### To do
Please restate, word for word, the lines below that begin at the one with "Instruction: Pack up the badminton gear" and end at the one with "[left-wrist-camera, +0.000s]". Leave out all other lines.

### Material supplied
========

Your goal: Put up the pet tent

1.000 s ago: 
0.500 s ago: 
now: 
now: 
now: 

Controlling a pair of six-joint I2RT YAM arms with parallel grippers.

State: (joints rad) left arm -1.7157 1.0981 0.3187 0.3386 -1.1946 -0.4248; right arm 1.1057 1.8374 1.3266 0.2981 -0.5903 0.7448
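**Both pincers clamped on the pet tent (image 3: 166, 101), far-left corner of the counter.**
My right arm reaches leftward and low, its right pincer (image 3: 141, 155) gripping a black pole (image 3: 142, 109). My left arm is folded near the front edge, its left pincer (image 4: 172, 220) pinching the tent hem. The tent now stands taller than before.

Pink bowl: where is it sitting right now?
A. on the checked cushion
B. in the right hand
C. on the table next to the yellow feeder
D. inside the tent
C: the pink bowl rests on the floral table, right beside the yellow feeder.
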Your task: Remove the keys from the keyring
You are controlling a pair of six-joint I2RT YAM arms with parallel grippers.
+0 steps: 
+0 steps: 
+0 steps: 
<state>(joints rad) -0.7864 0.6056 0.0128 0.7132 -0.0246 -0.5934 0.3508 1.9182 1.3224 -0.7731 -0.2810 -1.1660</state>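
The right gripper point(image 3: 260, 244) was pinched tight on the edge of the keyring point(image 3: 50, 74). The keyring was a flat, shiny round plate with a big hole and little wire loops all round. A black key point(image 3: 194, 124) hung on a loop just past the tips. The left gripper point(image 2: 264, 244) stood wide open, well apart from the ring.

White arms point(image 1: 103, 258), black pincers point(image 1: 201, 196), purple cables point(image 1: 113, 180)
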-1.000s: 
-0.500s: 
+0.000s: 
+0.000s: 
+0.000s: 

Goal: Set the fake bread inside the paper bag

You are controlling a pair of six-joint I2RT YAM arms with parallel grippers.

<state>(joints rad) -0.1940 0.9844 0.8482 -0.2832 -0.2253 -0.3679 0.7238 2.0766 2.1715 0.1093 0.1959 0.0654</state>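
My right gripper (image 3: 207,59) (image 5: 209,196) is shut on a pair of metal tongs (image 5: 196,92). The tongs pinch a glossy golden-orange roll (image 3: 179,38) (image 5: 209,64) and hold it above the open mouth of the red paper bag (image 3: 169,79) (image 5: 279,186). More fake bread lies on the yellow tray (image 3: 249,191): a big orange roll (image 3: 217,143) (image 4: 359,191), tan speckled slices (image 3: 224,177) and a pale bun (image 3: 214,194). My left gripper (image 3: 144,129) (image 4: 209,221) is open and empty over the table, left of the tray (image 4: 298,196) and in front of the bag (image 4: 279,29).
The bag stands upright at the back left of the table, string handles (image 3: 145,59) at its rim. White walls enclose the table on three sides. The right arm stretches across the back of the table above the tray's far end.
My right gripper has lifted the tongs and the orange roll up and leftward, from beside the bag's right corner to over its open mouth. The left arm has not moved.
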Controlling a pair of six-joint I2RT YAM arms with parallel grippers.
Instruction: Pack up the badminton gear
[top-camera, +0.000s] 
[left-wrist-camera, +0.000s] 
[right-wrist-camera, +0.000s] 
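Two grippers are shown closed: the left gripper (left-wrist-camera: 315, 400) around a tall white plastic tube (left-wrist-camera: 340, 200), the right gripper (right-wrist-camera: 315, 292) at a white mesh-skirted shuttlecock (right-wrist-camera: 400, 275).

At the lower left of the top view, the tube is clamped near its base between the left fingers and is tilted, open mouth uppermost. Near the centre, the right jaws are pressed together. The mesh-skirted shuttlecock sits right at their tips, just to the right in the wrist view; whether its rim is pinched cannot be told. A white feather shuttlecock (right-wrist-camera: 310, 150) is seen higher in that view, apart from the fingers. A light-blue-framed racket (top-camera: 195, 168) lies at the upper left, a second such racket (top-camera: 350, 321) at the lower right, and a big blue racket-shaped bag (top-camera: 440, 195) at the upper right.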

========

### Response below
Instruction: Pack up the badminton gear
[top-camera, +0.000s] 
[left-wrist-camera, +0.000s] 

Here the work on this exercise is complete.